Ratschläge für einen schlechten Redner (von Kurt Tucholsky)

  • Fang nie mit dem Anfang an, sondern immer drei Meilen vor dem Anfang! („Meine Damen und Herren, bevor ich zum Thema des heutigen Abends komme, lassen Sie mich kurz ...“)
  • Sprich nicht frei – das macht so einen unruhigen Eindruck. Am besten ist es: du liest deine Rede ab. Das ist sicher, zuverlässig, auch freut es jedermann, wenn der lesende Redner nach jedem viertel Satz mißtrauisch hochblickt, ob auch noch alle da sind.
  • Sprich, wie du schreibst. Und ich weiß, wie du schreibst. Sprich mit langen, langen Sätzen, die Nebensätze schön ineinandergeschachtelt ... Du musst alles in die Nebensätze legen.

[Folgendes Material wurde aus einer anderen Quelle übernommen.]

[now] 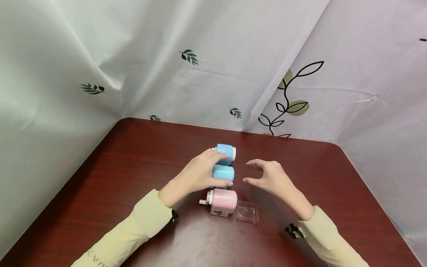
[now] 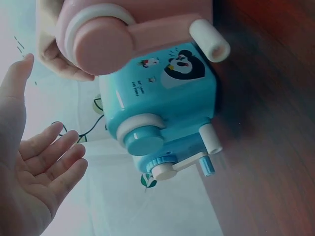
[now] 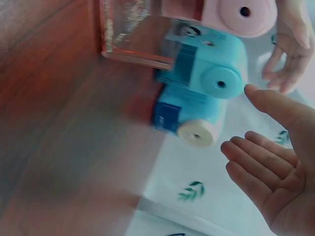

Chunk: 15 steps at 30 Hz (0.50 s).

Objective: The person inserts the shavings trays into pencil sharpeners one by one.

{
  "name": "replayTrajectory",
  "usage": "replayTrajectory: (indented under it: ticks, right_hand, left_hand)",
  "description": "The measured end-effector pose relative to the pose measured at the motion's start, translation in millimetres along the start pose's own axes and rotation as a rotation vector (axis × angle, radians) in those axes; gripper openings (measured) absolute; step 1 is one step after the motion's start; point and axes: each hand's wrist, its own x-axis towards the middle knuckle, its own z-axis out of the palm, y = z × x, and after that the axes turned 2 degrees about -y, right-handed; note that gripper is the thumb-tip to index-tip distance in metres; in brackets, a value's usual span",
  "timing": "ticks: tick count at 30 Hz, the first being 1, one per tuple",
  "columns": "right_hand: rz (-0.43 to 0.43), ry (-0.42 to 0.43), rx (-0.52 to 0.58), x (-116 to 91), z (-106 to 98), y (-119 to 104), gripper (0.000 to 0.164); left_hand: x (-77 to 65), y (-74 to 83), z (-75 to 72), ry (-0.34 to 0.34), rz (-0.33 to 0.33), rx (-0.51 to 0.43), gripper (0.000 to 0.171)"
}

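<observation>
Three crank pencil sharpeners stand in a row: a pink sharpener nearest, a turquoise sharpener in the middle and a blue sharpener farthest. My left hand hovers about the turquoise one, thumb and fingers spread, covering part of it and of the blue one. In the left wrist view that hand shows a gap from the sharpeners. To the right of the row, my right hand is in the air with fingers apart, holding nothing. A transparent shavings drawer lies beside the pink sharpener.
The dark red wooden table has rounded far corners. A white curtain with leaf prints hangs behind it and at both sides. Cranks, such as the pink sharpener's handle, stick out to the left.
</observation>
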Motion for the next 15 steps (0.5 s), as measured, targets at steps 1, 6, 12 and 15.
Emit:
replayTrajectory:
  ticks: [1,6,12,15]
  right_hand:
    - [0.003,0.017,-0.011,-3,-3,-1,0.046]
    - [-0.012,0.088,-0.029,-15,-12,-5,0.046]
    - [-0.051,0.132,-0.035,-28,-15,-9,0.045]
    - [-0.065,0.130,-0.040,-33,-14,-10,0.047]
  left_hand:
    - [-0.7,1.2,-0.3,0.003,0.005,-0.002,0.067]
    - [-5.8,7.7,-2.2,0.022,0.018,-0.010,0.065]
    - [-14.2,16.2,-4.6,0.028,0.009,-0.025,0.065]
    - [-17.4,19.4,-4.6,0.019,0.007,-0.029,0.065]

  • Fang immer bei den alten Römern an und gib stets, wovon du auch sprichst, die geschichtlichen Hintergründe der Sache. Das ist nicht nur deutsch – das tun alle Brillenmenschen. Immer gib ihm Historie, immer gib ihm.
  • Kümmere dich nicht darum, ob die Wellen, die von dir ins Publikum laufen, auch zurückkommen – das sind Kinkerlitzchen. Sprich unbekümmert um die Wirkung, um die Wirkung, um die Leute, um die Luft im Saale; immer sprich, mein Guter. Gott wird es dir lohnen.
  • Trink den Leuten ab und zu ein Glas Wasser vor – man sieht das gern.
  • Wenn du einen Witz machst, lach vorher, damit man weiß, wo die Pointe ist.
  • Eine Rede ist, wie könnte es anders sein, ein Monolog. Weil doch nur einer spricht.
  • Viel Statistik hebt eine Rede immer sehr. Das beruhigt ungemein, und da jeder imstande ist, zehn verschiedene Zahlen mühelos zu behalten, so macht das viel Spaß.
  • Kündige den Schluss deiner Rede lange vorher an, damit die Hörer vor Freude nicht einen Schlaganfall bekommen.
  • Du musst nicht nur eine Disposition machen, du musst sie auch vortragen – das würzt die Rede.
  • Sprich nie unter anderthalb Stunden, sonst lohnt es sich gar nicht erst anzufangen.
  • Wenn einer spricht, müssen die anderen zuhören – das ist deine Gelegenheit! Missbrauche sie.